I want to approximate the function by a Chebyshev expansion:

$$ \ f(x) \simeq \sum\limits_{i=0}^m c_i T_i(y) - \frac{1}{2}c_0,\qquad y=2(x-x_1)/(x_{11}-x_1) - 1 $$

The first $3$ Chebyshev polynomials are:

$$ T_0(y) = 1\qquad T_1(y) = y\qquad T_2(y) = 2y^2-1 $$

The coefficents $ c_i $ are given by: $$ c_i = \frac{2}{\pi}\int_{-1}^{1}\frac{f(y)T_i(y)}{\sqrt{1-y^2}}dy $$

In practice I think it may be easiest to change integration variable to $t=\arccos(y) $ followed by numerical integration?

My main goal with this question however is to understand the coefficients.
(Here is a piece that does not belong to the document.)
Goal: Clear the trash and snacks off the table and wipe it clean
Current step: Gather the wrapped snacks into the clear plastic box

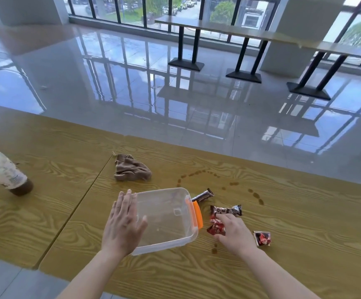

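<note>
A clear plastic box (pixel 166 214) with an orange latch lies tilted on the wooden table (pixel 304 223). My left hand (pixel 123 223) rests flat against its left wall, fingers spread. My right hand (pixel 233 233) closes on a red snack wrapper (pixel 216 226) just right of the latch. A brown snack bar (pixel 227 210) lies beyond my fingers. A dark bar (pixel 203 195) pokes out behind the box. A torn red wrapper (pixel 262 238) lies to the right. A brown cloth (pixel 131 169) sits crumpled farther back.
A bottle (pixel 4 171) with dark liquid at its base stands at the table's left. Brown spill drops (pixel 255 194) curve across the table behind the snacks. A seam (pixel 82 197) runs between two tabletops. Beyond the far edge are shiny floor and black-legged tables (pixel 243 59).
</note>
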Motion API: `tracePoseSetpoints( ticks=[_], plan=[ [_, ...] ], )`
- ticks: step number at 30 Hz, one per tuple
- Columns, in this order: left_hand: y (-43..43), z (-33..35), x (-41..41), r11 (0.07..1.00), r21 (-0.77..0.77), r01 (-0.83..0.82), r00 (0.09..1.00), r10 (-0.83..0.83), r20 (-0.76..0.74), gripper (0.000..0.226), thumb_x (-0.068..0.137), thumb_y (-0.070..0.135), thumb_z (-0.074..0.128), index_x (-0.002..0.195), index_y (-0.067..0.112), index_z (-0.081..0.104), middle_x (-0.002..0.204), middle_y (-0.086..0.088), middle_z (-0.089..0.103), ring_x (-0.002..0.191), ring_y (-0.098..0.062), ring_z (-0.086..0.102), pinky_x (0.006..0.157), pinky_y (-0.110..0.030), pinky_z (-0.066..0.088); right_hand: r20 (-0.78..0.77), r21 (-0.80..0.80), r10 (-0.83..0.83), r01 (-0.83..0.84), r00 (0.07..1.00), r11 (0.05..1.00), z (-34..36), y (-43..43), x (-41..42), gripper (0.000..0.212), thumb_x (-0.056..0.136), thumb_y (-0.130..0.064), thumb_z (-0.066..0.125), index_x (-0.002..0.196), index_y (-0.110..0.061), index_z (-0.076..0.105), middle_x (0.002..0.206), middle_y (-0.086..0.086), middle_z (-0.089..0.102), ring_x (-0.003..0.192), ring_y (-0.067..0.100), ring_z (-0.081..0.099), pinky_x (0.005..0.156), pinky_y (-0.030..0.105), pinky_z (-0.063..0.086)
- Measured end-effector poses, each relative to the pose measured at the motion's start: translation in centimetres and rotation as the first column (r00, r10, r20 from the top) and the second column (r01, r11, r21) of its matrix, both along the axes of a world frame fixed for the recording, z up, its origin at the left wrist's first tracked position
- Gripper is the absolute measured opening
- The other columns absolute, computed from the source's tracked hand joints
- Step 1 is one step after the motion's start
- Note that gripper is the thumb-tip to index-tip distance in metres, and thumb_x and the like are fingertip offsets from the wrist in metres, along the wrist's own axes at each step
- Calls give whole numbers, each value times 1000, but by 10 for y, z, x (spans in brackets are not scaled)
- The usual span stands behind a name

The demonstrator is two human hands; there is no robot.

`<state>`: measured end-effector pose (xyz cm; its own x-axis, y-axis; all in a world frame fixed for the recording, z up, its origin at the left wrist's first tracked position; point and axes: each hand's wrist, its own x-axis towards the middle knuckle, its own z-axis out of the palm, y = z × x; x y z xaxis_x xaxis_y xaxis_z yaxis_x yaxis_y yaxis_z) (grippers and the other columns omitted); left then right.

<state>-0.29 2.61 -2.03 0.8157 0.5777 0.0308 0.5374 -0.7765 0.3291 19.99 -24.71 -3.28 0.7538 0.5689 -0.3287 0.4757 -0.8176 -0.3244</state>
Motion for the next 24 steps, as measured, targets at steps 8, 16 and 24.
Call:
tracePoseSetpoints(
  ticks=[8,16,24],
  plan=[
    [-3,1,2,999,48,15,1000,-14,-21,80,86,52,20,156,12,16,165,-9,7,152,-22,-6,124,-40,6,120,-17,39,-37,992,999,-12,-5,3,57,89,-14,57,142,-32,44,131,-11,55,117,16,49,91,30,47],
    [31,-26,-47,824,-379,-421,789,539,296,57,94,38,30,141,10,46,147,-17,46,139,-30,36,113,-49,30,145,201,-81,51,986,978,13,-16,4,40,82,-18,70,119,-29,61,107,-11,65,104,19,60,78,34,48],
    [58,-89,-54,887,-128,-444,831,354,-428,67,99,54,26,154,35,-8,163,-12,-14,149,-36,-14,117,-63,1,238,419,11,-113,971,901,76,71,-20,42,80,-29,78,118,-34,61,112,-15,66,102,12,60,78,38,53]
  ],
)
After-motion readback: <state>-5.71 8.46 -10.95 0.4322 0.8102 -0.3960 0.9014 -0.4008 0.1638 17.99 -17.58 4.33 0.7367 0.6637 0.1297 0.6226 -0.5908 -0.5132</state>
From what I understand the coefficients can be viewed as "projections" that tell how similar the function is to the basis functions.

I would therefore think that $c_i = 0$ means completely different from the $i$-th basis function: $$ \frac{T_i(y)}{\sqrt{1-y^2}}. $$

A high $ c_i $ value would mean very similar to the i'th basis function and a large negative $ c_i $ value would mean that $-f(x)$ is very similar to the $i$-th basis function.

Is this correct?

Is it possible to normalize the coefficients so that: $ -1 \leq c_i \leq 1 $?

Do you have any tips on how to "interpret" the polynomials (I am a physicist)?

Thanks in advance for any answers!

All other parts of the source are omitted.